My reasoning is this: how many other browsers at that time could be "upgraded" using client-side scripting to improve their standards support? Current browsers when IE6 was released were: Netscape 6.2, Opera 5.12, IE/Mac 5.0, Konqueror (probably a v1.x). Mozilla, Firefox and Safari didn't exist, not as final versions anyway.

There are many web design features that IE6 does not support. Since its release, smart people have developed scripts to fix many of them: transparent PNGs, :hover on any element, position:fixed, min/max-width/height, <abbr>, SVG, <canvas>, DOM-compliance. Then there's the big-momma of them all: "IE7". The common thing these scripts share is that they are all client-side scripts and download and do their thing without the user being aware of anything; nothing needs to be installed.

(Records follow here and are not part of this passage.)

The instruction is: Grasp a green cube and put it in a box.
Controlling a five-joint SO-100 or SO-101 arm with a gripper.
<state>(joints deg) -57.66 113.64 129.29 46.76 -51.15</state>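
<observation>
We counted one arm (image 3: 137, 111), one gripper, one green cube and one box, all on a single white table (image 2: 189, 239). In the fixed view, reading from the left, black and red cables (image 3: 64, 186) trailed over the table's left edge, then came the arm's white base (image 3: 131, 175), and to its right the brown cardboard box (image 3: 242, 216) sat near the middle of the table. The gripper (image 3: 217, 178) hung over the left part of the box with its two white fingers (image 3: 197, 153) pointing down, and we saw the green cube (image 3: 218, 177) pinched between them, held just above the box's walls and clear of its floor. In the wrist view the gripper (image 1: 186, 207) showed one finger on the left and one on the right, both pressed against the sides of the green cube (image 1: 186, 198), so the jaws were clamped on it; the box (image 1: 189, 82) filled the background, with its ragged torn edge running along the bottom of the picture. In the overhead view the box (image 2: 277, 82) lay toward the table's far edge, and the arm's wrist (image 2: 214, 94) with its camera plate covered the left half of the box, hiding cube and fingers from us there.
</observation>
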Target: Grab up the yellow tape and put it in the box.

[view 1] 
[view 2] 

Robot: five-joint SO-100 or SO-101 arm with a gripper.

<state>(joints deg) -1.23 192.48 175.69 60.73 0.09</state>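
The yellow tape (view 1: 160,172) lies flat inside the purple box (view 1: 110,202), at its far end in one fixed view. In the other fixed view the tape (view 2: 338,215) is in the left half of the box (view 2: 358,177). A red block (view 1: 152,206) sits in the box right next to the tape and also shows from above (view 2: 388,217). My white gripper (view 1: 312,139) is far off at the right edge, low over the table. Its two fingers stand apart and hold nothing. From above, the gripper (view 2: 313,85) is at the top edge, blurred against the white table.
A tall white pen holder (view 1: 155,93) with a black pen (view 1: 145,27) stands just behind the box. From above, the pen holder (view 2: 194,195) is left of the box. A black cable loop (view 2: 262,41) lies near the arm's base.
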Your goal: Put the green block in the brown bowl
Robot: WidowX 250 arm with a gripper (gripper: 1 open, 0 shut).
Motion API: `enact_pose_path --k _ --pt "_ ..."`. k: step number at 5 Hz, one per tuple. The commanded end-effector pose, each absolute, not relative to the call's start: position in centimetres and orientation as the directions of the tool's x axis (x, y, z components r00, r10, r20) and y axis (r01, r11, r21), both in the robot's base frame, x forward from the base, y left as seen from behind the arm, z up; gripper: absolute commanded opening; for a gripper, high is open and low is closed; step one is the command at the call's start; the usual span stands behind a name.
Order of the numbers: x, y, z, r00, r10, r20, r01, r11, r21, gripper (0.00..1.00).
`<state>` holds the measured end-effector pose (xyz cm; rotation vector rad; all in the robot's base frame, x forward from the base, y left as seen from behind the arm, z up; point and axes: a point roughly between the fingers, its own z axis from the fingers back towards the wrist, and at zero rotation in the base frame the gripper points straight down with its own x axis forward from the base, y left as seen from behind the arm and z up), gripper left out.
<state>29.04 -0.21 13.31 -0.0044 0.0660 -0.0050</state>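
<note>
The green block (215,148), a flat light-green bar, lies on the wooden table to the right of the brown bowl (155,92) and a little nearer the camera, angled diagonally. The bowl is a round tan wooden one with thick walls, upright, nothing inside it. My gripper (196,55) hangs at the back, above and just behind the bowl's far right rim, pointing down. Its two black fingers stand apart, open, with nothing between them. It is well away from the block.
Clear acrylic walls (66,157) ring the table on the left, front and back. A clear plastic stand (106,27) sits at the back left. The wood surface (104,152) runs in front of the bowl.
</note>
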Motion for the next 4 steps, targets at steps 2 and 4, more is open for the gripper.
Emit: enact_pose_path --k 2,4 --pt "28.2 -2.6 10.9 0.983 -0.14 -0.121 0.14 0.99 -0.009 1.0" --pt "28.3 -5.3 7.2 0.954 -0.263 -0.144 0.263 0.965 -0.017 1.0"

I don't think there is any other browser around, even today, that could do that!

Of course, today's browsers don't need to do that! They haven't stood still like IE has. In particular Opera, Mozilla, and Safari have all been striding ahead implmenting fabulous new features for web developers and fixing bugs. They do it smaller, faster, better.

I'm just amazed at how effectively people have been able to drag IE up to even somewhat the level of current browsers! The point of this is how powerful is the underlying infrastructure of IE that allows that to happen!